A performance note: the chart itself is wrapped in an Equatable struct. This prevents SwiftUI from re-rendering the chart path on every frame during a drag — only the lightweight scrubber overlay updates. The result is buttery-smooth interaction even on long walks.
Consistency across screens
The same visual language now flows across three screens:
Session complete (the recap you see right after finishing a walk) uses the same hero metric + stat grid + HR chart layout, but with slightly larger typography — 48-point heading instead of 40 — because it’s a moment of celebration. The map sits at the top, and a “Goal Crushed!” or “Walk Complete” title sets the tone.
Walk detail (when you tap a past walk from your history) mirrors the session complete structure exactly. Same hierarchy, same components, same stat grid. The only difference is context — you’re reviewing rather than celebrating.

Walk cards (the list items in your walks history) are compact teasers: route snapshot, a centered hero number at 24 points, and a single secondary line — “35:00 · 2.5 mi · 118 BPM” — with dot separators.
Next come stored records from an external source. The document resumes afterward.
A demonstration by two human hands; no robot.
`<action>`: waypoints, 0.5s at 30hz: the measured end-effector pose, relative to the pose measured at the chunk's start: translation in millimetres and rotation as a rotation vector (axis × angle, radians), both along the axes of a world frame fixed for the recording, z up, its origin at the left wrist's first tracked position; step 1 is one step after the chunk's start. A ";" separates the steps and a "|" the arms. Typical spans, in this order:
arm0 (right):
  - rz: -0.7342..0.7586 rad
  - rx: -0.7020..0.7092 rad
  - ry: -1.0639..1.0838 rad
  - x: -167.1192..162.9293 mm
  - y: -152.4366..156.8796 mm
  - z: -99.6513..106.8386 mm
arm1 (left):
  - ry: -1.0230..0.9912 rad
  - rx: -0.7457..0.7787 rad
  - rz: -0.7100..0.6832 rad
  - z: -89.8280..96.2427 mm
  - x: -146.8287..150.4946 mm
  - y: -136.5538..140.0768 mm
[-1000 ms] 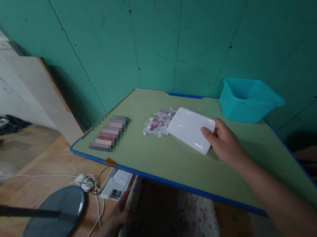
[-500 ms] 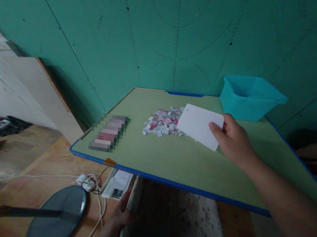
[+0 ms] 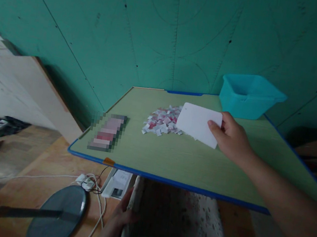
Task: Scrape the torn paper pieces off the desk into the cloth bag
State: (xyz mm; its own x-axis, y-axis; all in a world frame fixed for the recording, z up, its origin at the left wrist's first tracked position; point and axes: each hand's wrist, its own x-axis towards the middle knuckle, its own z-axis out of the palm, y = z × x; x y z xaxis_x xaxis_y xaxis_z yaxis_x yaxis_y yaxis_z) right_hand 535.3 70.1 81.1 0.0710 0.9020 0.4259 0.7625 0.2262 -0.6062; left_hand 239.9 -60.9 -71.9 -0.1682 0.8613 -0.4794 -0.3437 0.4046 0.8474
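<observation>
My right hand point(image 3: 230, 136) pinches the right end of a white card point(image 3: 198, 124) between thumb and fingers. The card is blank, with rounded corners and a small hole near one corner. It is held tilted over the table, its left end covering part of a pile of small white and pink paper pieces point(image 3: 162, 121). Below the table's front edge, my left hand point(image 3: 121, 217) is closed round the left edge of a floral-patterned cloth point(image 3: 214, 223), which surrounds a dark hollow. Some left fingers are hidden behind that edge.
The blue-edged green table point(image 3: 130, 146) stands against a green wall. A turquoise bin point(image 3: 246, 98) sits at its back right, a pixelated flat object point(image 3: 107, 132) at its left. On the floor are a round grey base with a pole point(image 3: 73, 201), cables point(image 3: 101, 205) and a white tray point(image 3: 118, 184).
The view has shifted very slightly. Both hands, the card and the paper pile keep practically the same positions relative to the table.
</observation>
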 end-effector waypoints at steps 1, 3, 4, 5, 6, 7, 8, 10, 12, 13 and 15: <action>0.008 -0.006 -0.008 -0.6 0.3 -0.6 | 0.003 0.012 0.010 -0.3 0.9 -0.3; 0.015 -0.016 -0.020 -1.7 1.2 -2.2 | -0.021 0.035 0.009 -0.6 2.3 -0.8; 0.018 -0.021 -0.020 -1.8 1.8 -3.2 | -0.045 0.048 -0.001 -0.6 2.7 -0.9; 0.024 -0.025 -0.009 -1.8 2.5 -4.1 | -0.054 0.057 -0.006 -0.5 2.9 -1.1; 0.035 -0.025 0.014 -1.4 3.2 -5.0 | -0.045 0.067 -0.004 -0.2 2.9 -1.2; 0.053 -0.023 0.046 -0.7 4.0 -5.7 | -0.026 0.068 0.003 0.4 2.9 -1.4; 0.070 -0.018 0.083 0.3 4.7 -6.3 | -0.016 0.064 0.003 1.4 2.9 -1.7; 0.086 0.000 0.147 2.4 6.2 -7.0 | -0.016 0.056 0.013 4.7 3.2 -2.4; 0.078 0.016 0.179 4.1 7.4 -7.3 | -0.077 0.045 -0.005 9.6 4.3 -3.4; 0.073 0.019 0.188 4.6 7.9 -7.5 | -0.107 0.033 -0.011 12.2 5.1 -3.9; 0.075 0.012 0.201 4.7 8.7 -8.2 | -0.127 0.016 -0.008 17.0 6.6 -4.8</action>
State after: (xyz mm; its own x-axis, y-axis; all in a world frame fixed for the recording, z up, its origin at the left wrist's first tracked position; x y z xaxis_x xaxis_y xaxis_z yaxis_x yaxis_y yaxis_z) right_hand 540.0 78.7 72.9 0.0885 0.9029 0.4206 0.6070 0.2859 -0.7415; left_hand 246.5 -65.7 -54.8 -0.1002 0.8703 -0.4822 -0.4452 0.3942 0.8040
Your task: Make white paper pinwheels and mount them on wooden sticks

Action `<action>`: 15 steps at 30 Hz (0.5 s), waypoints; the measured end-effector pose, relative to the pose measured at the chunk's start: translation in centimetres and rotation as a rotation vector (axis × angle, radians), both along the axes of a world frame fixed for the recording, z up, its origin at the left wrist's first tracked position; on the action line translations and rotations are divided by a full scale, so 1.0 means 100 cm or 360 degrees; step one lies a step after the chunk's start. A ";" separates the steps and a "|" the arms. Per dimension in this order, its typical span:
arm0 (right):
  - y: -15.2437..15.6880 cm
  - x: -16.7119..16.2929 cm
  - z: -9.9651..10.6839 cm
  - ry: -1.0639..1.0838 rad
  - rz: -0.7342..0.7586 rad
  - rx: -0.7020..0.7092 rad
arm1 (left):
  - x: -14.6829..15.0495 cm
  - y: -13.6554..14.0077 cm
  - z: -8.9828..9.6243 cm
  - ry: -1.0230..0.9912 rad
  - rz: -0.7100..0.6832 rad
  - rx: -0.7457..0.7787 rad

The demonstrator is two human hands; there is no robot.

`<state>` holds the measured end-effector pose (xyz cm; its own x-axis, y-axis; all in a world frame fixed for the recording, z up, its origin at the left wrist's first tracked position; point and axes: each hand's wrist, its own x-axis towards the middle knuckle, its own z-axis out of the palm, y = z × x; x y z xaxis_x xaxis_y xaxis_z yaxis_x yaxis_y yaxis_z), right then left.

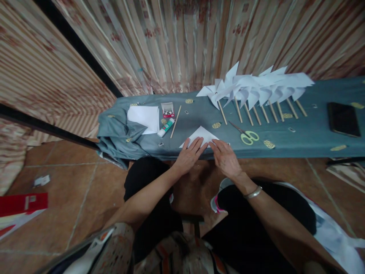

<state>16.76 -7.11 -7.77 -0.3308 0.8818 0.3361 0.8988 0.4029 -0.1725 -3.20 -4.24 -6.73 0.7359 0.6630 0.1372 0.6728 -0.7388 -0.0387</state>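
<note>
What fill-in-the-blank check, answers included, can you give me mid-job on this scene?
The left hand and right hand rest on white paper shaped like a ____.
The metal bracelet is worn on the person's ____ side.
The green-and-white tube lies to the ____ of the loose wooden stick.
Missing words: triangle; right; left.

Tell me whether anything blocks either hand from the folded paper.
Nothing visible does: the left hand and right hand both rest on the folded paper. The scissors lie apart to its right, the loose stick to its left.
</note>
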 end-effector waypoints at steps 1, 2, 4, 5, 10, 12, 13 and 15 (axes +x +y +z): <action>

Enough to identify and compare walks at a glance, with the full detail a tap away.

This internal consistency — using the same icon + metric pairings, the same font hierarchy, the same layout logic across session, recap, detail, and card — means users learn the visual language once. The colored distance icon in the active session is the same colored distance icon in the stat grid, which is the same icon in the walk card. No relearning between contexts.
What we removed
The redesign deleted more than it added:
- SummaryRow component — the flat label:value row used everywhere. Gone entirely. Replaced by the hero metric + stat grid pattern.
- Separate goal status card — the standalone card that showed whether you hit your goal. The trophy icon inline with the hero number communicates the same information in less space.
- Redundant metrics — the goal metric no longer appears twice. The stat grid explicitly skips whatever metric is already shown as the hero number.
- Oversized map — 300 points was generous. 200 points provides spatial context without dominating the screen.
We also switched the dashboard’s step count to Space Grotesk — the same font used for hero numbers throughout the app. A small change, but it means the number inside your daily progress ring speaks the same typographic language as every other important number in Step FWD.
The real lesson
Adding heart rate stats to the session recap was a feature request. Redesigning three screens was not. But the moment we tried to wedge a chart into a flat list, the flat list revealed itself as the real problem. Every new piece of information you add to a bad layout makes the layout worse. The chart was the forcing function, but the hierarchy was the fix.
The competitive research gave us confidence that the hero metric pattern works — it’s battle-tested across every major fitness app. The specifics are ours: which metric gets the hero treatment (goal-based, not always distance), how the stat grid adapts (skipping the hero metric to avoid redundancy), where the map sits (top, compact, spatial anchor). But the structure — anchor, support, detail, story — is a shared vocabulary across the industry for a reason. It maps to how people actually process information: the big picture first, then the numbers, then the narrative.